A este tema de las tentaciones le hemos dado muchas vueltas a lo largo de nuestra historia cristiana. Generalmente se ha puesto la imagen de un demonio tentador, que asumía las formas de todo lo que puede resultar apetecible en este mundo. Y todo eso bueno de este mundo se presentaba como rechazable. Era fuente de tentación porque lo que tenía que hacer el cristiano era centrarse en penar por sus pecados, en hacer penitencia, en rechazar la tentación. La consecuencia, no deseada, de una espiritualidad de este tipo era que la persona se entraba básicamente en sí mismo, en su propio ombligo, en sus pecados, en sus penitencias
Pero lo cierto es que Jesús de ninguna manera nos llama a centrarnos en nosotros mismos. Más bien lo que hace es descentrarnos para abrirnos a la relación. El Reino es relación de filiación y de fraternidad. El Reino es justicia y amor. El Reino es encuentro y manos abiertas. El Reino es caminar juntos y no dejar que nadie se quede atrás. El Reino es mirar este mundo como es en realidad –como lo ve Dios, que es su creador– y no como lo vemos nosotros desde nuestra perspectiva miope e individualista.
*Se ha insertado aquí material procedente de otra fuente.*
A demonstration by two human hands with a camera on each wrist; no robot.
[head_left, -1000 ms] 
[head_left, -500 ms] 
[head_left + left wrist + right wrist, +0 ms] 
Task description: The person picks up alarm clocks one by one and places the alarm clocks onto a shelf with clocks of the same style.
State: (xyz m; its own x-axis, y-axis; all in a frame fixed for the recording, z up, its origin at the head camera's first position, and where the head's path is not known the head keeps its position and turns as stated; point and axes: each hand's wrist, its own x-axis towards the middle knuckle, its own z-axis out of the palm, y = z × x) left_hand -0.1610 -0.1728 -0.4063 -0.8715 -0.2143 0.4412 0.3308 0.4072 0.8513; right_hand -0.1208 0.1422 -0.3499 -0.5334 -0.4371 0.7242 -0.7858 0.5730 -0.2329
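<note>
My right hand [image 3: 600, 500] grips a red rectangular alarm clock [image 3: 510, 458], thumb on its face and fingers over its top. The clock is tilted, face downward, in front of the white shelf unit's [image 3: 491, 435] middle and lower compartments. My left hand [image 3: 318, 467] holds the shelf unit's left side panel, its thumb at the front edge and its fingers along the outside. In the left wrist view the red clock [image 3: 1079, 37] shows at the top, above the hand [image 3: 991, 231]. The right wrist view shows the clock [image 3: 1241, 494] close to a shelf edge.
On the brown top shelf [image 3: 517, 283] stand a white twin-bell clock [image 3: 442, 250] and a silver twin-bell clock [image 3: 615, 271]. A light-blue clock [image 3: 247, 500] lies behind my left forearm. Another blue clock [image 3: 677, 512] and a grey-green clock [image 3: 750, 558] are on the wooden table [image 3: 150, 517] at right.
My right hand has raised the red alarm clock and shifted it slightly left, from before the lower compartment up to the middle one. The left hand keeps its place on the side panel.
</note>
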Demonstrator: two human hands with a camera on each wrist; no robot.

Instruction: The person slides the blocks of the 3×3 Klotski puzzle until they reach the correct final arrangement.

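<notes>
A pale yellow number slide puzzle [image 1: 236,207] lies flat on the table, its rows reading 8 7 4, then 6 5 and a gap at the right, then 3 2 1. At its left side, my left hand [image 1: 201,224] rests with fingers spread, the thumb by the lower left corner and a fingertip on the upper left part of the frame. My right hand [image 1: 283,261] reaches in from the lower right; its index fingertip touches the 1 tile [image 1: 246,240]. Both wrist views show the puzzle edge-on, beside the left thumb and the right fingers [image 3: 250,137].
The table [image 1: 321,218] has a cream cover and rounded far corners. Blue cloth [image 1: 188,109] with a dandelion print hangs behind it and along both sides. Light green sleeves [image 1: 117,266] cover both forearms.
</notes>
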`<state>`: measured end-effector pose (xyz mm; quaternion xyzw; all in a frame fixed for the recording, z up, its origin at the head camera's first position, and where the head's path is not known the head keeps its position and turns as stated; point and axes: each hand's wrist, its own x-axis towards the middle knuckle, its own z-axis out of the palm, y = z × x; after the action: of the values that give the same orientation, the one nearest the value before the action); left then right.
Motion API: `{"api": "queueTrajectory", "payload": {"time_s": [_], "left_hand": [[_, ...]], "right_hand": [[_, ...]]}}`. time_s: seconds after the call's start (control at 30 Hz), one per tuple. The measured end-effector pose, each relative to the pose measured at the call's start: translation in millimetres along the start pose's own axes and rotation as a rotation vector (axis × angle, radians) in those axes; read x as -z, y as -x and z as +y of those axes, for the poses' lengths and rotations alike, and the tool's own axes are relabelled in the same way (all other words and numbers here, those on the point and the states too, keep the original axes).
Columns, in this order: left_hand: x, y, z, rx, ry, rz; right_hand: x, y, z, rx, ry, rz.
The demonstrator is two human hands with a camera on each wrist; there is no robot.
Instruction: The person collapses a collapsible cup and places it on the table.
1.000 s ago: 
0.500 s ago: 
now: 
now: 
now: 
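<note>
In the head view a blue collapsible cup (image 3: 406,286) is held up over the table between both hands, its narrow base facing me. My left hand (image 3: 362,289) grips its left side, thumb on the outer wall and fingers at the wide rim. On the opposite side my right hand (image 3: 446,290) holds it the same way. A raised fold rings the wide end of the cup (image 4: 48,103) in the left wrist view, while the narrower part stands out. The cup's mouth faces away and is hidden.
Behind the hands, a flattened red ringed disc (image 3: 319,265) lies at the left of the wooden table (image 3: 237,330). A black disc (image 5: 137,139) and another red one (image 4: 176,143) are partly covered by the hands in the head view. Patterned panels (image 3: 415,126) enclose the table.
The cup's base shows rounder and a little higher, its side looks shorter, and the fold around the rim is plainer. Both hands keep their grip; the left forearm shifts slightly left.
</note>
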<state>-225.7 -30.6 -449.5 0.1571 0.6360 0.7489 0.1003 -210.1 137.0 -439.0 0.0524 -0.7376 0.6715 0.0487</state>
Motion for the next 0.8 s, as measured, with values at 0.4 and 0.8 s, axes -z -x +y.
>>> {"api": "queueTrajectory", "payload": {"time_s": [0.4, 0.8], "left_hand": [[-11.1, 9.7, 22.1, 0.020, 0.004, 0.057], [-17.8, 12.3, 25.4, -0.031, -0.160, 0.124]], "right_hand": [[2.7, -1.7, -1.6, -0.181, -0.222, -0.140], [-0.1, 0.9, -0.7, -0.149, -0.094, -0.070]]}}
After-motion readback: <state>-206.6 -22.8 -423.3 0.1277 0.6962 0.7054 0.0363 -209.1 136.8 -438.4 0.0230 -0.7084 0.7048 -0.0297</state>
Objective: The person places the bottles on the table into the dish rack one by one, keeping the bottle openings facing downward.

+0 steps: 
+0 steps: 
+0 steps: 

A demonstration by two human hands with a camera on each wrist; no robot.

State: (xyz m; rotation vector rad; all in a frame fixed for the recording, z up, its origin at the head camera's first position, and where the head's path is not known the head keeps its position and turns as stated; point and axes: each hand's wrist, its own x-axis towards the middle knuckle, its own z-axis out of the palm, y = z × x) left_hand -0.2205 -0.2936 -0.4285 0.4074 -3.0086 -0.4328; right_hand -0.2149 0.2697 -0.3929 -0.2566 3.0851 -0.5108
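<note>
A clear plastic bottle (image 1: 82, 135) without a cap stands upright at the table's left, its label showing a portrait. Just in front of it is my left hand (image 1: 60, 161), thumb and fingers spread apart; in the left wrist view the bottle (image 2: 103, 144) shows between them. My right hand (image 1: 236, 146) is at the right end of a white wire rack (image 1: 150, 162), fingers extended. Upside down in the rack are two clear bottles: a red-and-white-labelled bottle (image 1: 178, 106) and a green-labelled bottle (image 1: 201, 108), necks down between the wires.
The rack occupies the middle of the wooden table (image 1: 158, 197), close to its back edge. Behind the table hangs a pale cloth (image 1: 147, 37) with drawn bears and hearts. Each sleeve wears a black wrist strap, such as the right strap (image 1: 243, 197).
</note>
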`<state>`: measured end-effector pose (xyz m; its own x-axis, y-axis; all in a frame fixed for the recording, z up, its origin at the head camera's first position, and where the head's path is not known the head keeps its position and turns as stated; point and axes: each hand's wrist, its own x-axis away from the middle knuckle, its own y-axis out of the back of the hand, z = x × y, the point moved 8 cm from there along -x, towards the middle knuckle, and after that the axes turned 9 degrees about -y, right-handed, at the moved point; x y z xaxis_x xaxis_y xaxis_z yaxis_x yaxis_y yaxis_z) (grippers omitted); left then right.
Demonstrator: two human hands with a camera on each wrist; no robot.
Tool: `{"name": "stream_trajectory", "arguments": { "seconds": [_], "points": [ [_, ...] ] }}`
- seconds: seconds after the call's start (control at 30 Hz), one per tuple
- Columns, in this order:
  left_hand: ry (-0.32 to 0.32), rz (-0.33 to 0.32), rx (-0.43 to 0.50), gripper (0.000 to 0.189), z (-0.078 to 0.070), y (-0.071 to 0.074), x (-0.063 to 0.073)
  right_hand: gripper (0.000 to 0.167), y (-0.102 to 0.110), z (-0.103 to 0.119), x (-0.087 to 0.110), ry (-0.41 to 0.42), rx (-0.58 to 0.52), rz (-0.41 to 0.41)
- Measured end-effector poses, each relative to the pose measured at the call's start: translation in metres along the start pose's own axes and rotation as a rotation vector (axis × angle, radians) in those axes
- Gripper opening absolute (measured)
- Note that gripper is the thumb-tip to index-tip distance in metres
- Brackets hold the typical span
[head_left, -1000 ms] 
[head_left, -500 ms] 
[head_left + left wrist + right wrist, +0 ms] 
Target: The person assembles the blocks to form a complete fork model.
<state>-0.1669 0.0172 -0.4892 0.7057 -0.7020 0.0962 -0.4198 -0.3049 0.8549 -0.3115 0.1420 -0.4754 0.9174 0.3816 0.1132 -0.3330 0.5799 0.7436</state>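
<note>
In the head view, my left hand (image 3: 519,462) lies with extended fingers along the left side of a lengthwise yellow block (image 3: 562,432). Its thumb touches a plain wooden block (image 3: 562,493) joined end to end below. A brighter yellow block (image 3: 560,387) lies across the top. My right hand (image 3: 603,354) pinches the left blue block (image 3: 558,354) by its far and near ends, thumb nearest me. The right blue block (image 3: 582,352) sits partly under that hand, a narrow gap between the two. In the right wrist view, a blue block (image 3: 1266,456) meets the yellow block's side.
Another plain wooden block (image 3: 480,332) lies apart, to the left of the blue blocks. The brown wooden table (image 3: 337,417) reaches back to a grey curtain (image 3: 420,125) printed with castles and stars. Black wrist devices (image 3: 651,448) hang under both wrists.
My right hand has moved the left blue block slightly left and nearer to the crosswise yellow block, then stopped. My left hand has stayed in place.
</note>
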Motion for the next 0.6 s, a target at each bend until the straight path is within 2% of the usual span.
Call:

¿Qué es eso de convertirse?
Estamos en Cuaresma y es tiempo de conversión, que significa cambiar de camino, transformarse, hacernos personas nuevas. Centrarse en el pasado no puede ser bueno. No hace más que perdernos en el laberinto de nuestros yoes, de nuestros errores, de nuestras equivocaciones, de nuestros pecados. De lo que se trata es de levantarse y salir adelante. Convertirse es levantar la vista, mirar a Jesús y seguirle. Convertirse es ver la realidad tal como es, tal como la ve Jesús. La realidad son las cosas que nos rodean, las personas con las que nos ha tocado vivir, los acontecimientos que suceden a nuestro alrededor.
Convertirse es entrar en el desierto y allí dejarse guiar por el Espíritu. Como Jesús, nos encontraremos con el diablo que tienta. Su tentación es engañadora. Pretende hacernos vivir en un mundo que no es el real, el auténtico. Necesitamos el pan para vivir. Pero no es suficiente. El pan se come en familia, en comunidad. El pan compartido crea fraternidad. ¿No es eso la Eucaristía que celebramos cada domingo? La verdadera tentación es la que nos invita a comer nuestro pan en soledad sin compartirlo con los hermanos.
Convertirse es renunciar al poder que abusa de los demás y que destruye la fraternidad. Convertirse es reconocer la realidad: no somos más que los demás, no somos mejores que los demás, estamos hermanados en nuestras muchas limitaciones. Pero también reconocer la realidad es darnos cuenta de que estamos hermanados en la misericordia y en la gracia de Dios que nos da siempre la posibilidad de volver a intentarlo. Porque él cree en nosotros y su poder nos recrea siempre para el bien. Dios es nuestra esperanza porque espera siempre en nosotros. Y su esperanza posibilita nuestro cambio. Pero esta conversión sólo es posible si le reconocemos a él como el único señor, si dejamos de adorar a las criaturas y volvemos la mirada al que es nuestro único Señor, nuestro único Padre-Madre, amor misericordioso.
Sólo de Dios nos viene la salvación
Convertirse es conocernos a nosotros mismos y nuestras limitaciones. Convertirnos es saber que sólo de Dios podemos esperar la salvación y el Reino. Pero que en ningún caso lo podemos controlar ni manipular para ponerlo a nuestro servicio. Por más rosarios que recemos, por más sacrificios que hagamos, nunca lograremos que Dios sea un instrumento a nuestro servicio. No podemos llegar a creernos tan poderosos que convirtamos a Dios en uno de nuestros servidores. Dios es Dios y lo tenemos que respetar como es. Grande, libre, padre, amor, misericordia, ternura, justicia. El Dios de Jesús es, como el mismo Jesús, un Dios sorprendente que no hace siempre lo que nosotros creemos que debería hacer. Pero confiamos en él y estamos seguros de que, aunque a veces no lo entendamos, siempre actúa en nuestro favor y por nuestro bien.
Convertirnos es mirar hacia atrás pero no para mirarnos a nosotros mismos sino para contemplar la obra de Dios que nos ha regalado la vida y nos ha ido llevando de su mano. Como Moisés pide a los israelitas en la primera lectura, también nosotros deberíamos guardar la memoria de lo que Dios ha hecho por nosotros.
En este camino de conversión, la Palabra está cerca de nosotros –segunda lectura–. Dios nos habla al corazón con palabras de ternura y de amor. Es cuestión de escucharla y corregir nuestros caminos.